Dataset extract —
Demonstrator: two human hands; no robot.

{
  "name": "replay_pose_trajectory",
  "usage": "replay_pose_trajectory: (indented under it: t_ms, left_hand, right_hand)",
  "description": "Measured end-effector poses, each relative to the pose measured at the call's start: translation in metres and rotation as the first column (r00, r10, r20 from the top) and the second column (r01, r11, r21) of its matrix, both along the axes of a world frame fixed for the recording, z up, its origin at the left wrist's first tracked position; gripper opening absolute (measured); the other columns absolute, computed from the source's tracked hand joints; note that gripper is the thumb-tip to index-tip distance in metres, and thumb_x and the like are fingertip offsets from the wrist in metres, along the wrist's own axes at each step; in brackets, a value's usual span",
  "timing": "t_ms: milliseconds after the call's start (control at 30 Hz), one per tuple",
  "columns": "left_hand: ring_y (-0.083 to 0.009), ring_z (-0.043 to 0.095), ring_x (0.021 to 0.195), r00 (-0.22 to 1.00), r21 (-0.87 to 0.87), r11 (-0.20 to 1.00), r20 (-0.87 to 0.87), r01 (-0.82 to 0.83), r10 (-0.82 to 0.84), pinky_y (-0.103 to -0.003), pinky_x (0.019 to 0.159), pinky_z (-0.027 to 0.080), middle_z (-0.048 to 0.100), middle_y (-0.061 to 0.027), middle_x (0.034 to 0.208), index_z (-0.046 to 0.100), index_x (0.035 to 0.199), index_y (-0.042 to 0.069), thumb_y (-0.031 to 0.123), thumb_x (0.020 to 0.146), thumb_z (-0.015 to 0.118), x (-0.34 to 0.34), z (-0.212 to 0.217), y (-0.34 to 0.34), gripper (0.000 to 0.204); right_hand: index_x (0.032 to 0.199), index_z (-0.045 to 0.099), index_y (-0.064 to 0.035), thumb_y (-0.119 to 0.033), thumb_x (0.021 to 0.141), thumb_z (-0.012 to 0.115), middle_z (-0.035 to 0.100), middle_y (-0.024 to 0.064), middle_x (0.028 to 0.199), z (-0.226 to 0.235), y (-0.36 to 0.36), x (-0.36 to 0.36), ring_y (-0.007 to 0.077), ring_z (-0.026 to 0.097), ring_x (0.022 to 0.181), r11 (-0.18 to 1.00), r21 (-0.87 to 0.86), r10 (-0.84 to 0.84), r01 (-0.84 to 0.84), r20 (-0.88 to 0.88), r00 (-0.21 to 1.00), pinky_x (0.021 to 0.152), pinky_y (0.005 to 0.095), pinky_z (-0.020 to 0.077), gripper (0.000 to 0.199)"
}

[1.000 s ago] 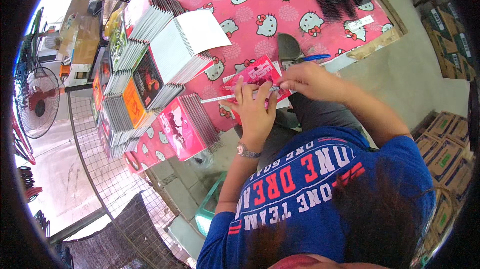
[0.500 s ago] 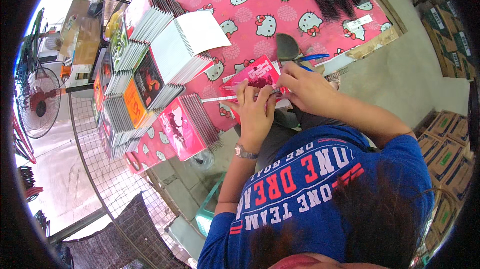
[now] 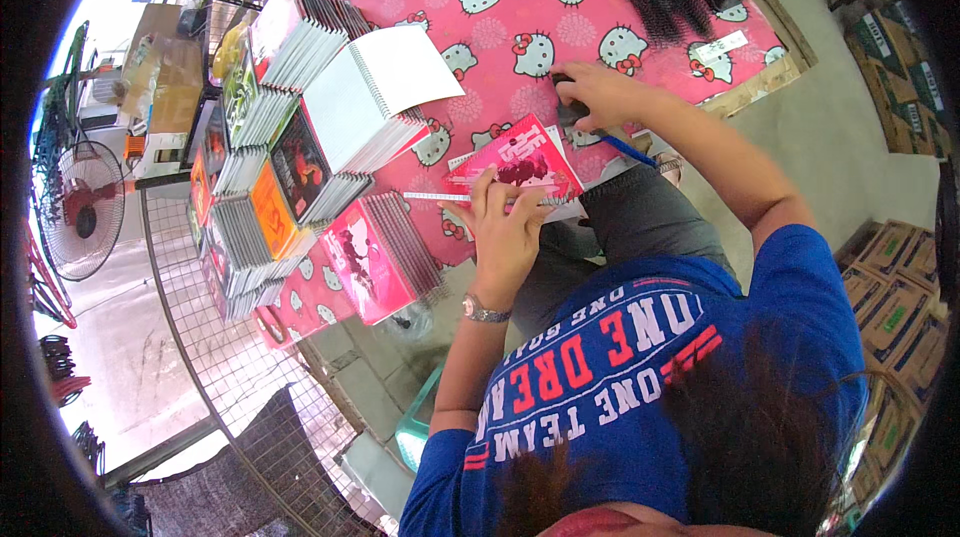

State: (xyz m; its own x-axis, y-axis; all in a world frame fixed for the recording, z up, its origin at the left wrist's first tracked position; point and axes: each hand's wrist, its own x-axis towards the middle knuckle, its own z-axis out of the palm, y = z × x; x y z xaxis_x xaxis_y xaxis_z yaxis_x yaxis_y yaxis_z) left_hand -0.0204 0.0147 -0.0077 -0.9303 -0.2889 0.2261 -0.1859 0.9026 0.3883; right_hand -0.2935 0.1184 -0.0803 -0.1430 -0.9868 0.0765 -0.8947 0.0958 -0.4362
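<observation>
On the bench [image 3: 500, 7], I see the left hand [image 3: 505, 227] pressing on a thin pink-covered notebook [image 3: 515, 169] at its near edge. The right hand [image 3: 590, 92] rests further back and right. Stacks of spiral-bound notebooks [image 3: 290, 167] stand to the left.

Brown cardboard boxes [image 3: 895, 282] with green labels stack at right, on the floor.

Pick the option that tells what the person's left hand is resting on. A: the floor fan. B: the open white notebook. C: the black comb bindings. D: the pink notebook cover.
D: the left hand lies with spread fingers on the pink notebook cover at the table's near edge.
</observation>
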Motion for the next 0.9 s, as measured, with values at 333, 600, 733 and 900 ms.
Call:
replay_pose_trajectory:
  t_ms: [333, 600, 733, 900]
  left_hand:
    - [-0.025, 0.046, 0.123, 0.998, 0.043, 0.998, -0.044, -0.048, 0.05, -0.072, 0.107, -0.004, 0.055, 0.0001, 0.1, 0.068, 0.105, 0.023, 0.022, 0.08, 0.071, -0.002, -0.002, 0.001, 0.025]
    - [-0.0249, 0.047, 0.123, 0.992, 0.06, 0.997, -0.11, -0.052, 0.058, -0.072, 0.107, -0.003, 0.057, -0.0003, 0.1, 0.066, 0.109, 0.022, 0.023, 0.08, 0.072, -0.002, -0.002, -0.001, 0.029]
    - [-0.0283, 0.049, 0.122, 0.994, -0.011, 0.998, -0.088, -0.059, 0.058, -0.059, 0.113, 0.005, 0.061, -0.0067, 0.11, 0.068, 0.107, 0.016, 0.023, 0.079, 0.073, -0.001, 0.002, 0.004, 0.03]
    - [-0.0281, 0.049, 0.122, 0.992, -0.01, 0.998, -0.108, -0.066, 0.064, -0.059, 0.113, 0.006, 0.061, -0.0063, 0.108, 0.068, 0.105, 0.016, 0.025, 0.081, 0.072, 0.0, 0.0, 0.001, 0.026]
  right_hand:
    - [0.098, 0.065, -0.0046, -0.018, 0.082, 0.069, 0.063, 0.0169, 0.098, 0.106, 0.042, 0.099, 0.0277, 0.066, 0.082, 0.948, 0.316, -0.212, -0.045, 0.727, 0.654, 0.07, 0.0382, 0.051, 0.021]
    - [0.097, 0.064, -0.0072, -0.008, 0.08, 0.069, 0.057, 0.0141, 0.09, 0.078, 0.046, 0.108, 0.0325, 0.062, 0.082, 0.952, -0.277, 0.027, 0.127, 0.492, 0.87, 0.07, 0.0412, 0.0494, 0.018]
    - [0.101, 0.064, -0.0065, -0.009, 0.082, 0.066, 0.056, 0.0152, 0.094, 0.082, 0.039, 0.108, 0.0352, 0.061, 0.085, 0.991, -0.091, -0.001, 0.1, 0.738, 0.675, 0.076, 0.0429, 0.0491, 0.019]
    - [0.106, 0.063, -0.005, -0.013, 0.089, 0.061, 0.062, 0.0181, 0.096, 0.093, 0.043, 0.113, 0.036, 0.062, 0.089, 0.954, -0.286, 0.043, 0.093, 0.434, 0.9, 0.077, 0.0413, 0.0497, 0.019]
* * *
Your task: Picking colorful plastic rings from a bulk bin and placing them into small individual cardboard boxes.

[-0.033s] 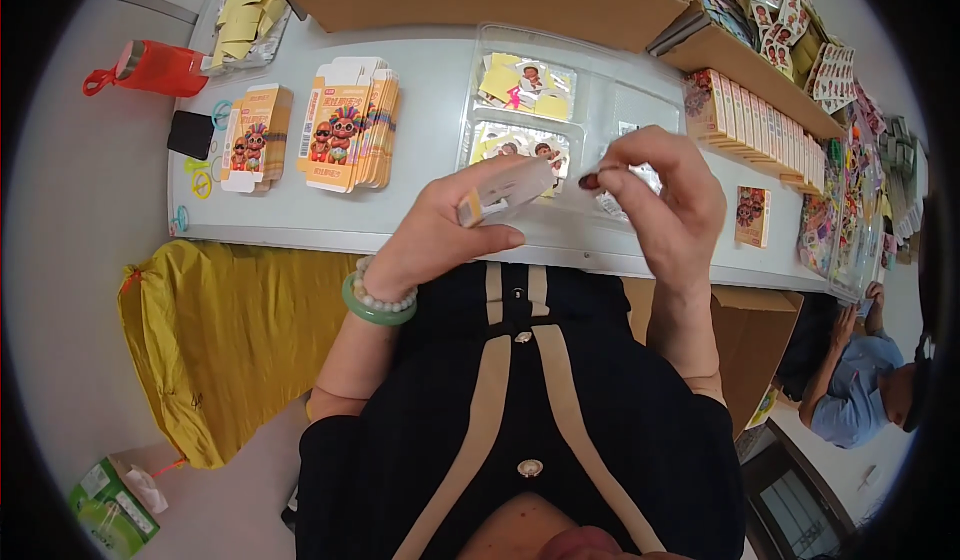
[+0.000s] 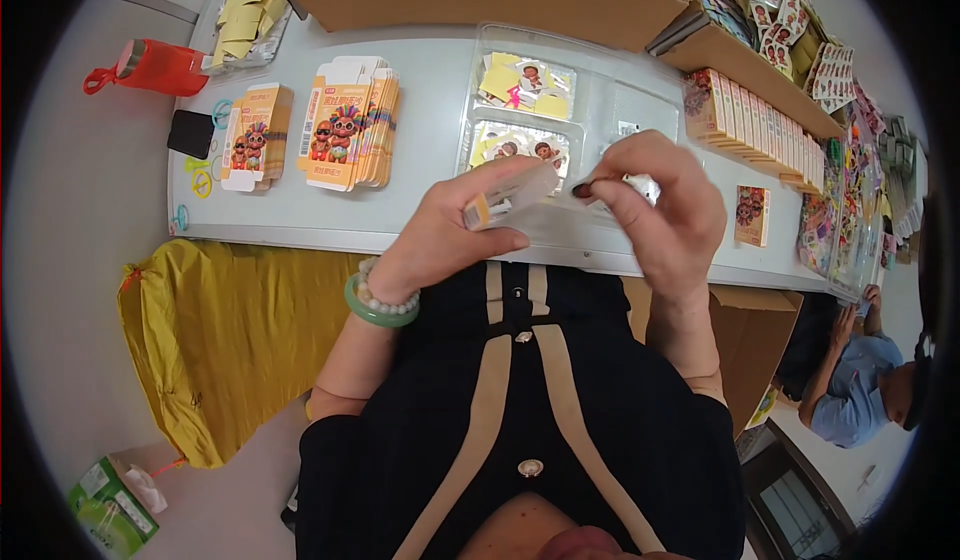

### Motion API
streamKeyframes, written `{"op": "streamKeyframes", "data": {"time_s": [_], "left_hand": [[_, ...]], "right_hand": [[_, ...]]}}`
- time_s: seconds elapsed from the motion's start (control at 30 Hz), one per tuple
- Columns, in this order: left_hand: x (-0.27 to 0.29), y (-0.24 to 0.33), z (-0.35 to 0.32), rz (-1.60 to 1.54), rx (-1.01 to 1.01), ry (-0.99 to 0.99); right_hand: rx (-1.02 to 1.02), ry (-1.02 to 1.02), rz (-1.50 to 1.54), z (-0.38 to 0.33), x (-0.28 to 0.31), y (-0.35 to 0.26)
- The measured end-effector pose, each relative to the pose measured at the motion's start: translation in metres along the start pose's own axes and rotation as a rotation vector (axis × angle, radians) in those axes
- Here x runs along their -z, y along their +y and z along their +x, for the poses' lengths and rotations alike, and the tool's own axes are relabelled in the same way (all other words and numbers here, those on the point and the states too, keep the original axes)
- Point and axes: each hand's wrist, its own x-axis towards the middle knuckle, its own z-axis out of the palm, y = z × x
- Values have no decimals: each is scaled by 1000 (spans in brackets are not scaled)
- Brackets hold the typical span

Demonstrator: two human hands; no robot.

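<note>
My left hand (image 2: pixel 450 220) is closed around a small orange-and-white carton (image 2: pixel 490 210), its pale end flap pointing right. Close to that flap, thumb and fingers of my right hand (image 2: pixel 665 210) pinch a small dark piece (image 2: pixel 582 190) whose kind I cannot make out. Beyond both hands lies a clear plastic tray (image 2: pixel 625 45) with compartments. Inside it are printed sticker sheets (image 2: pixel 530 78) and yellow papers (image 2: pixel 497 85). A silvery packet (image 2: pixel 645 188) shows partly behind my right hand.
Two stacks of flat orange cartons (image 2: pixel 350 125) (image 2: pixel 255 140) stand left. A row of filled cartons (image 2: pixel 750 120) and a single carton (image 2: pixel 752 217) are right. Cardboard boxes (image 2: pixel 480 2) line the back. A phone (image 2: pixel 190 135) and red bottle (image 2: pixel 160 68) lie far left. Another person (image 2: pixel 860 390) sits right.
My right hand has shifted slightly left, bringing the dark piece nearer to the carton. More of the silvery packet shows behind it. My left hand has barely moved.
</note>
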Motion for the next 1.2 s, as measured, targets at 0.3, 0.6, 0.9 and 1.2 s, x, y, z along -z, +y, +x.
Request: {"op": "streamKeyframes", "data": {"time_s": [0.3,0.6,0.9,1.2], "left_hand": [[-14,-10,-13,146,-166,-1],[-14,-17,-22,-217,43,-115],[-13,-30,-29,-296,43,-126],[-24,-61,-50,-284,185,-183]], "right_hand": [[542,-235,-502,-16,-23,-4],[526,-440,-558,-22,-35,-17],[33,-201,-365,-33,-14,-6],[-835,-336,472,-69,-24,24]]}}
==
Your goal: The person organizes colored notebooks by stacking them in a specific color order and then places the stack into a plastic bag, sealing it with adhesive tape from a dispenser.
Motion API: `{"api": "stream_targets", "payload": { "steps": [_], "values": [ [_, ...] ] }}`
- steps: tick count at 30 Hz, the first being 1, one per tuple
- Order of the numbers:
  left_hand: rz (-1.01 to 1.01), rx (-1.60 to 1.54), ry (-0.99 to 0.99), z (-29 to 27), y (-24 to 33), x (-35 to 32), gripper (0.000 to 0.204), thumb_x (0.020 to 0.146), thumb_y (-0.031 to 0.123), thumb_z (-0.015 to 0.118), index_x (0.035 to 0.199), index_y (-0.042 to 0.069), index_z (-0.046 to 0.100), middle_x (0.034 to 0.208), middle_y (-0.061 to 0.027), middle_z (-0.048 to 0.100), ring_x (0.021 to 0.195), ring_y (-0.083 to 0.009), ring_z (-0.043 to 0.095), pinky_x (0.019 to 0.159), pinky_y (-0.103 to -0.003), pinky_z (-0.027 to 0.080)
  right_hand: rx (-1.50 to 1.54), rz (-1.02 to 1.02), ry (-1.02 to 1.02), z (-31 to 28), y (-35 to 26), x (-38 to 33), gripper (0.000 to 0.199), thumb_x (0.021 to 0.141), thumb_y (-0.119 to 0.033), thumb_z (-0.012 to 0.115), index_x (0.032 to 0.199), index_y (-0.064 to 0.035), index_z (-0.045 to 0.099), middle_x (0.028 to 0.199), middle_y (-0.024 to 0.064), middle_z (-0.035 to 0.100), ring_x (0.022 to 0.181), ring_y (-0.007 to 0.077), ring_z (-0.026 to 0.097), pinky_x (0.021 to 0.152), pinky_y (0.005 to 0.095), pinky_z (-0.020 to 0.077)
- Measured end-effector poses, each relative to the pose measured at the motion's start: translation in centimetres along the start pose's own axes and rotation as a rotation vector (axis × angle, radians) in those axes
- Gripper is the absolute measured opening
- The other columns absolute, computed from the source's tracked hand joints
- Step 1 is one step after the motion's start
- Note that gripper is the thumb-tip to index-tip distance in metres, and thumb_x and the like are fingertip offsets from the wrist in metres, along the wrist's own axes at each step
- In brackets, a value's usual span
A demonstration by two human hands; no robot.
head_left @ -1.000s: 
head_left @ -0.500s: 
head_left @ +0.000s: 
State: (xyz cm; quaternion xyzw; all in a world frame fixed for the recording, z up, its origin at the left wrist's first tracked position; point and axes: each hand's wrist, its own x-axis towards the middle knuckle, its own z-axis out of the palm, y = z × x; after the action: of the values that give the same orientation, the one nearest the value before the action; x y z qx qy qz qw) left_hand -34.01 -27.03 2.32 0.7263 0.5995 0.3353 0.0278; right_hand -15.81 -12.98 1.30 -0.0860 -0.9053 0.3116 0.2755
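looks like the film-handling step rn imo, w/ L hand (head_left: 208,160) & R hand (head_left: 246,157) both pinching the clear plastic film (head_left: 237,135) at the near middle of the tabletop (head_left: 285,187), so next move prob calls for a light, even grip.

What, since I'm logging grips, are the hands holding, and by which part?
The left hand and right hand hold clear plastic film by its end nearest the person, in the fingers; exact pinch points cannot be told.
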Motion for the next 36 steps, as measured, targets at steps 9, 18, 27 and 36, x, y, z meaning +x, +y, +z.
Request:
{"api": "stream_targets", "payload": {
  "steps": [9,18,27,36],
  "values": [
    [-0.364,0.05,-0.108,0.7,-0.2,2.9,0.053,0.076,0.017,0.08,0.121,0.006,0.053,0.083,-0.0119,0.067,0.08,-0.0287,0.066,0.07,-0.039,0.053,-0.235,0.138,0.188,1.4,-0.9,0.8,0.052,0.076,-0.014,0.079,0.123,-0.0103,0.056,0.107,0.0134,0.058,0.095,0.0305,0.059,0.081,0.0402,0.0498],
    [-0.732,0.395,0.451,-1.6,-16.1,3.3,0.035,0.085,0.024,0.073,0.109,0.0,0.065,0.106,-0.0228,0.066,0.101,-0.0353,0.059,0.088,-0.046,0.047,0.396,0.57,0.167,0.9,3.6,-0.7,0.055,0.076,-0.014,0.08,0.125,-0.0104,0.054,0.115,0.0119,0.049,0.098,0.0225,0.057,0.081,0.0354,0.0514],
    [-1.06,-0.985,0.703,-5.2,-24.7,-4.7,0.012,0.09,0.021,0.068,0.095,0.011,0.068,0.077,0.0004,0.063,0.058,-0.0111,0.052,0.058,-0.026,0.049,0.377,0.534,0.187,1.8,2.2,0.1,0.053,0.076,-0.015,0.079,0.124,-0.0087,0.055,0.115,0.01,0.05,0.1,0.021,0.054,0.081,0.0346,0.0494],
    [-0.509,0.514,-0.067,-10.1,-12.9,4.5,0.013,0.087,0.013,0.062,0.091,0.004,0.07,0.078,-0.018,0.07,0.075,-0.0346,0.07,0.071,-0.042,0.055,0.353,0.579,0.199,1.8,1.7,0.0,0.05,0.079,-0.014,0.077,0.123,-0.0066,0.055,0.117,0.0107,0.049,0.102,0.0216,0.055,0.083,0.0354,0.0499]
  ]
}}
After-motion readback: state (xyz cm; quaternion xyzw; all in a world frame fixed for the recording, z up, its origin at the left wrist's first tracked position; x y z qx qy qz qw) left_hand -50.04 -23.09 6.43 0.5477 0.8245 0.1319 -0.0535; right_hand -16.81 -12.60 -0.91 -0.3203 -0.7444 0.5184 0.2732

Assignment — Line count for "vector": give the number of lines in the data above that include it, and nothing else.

Response to this task — 2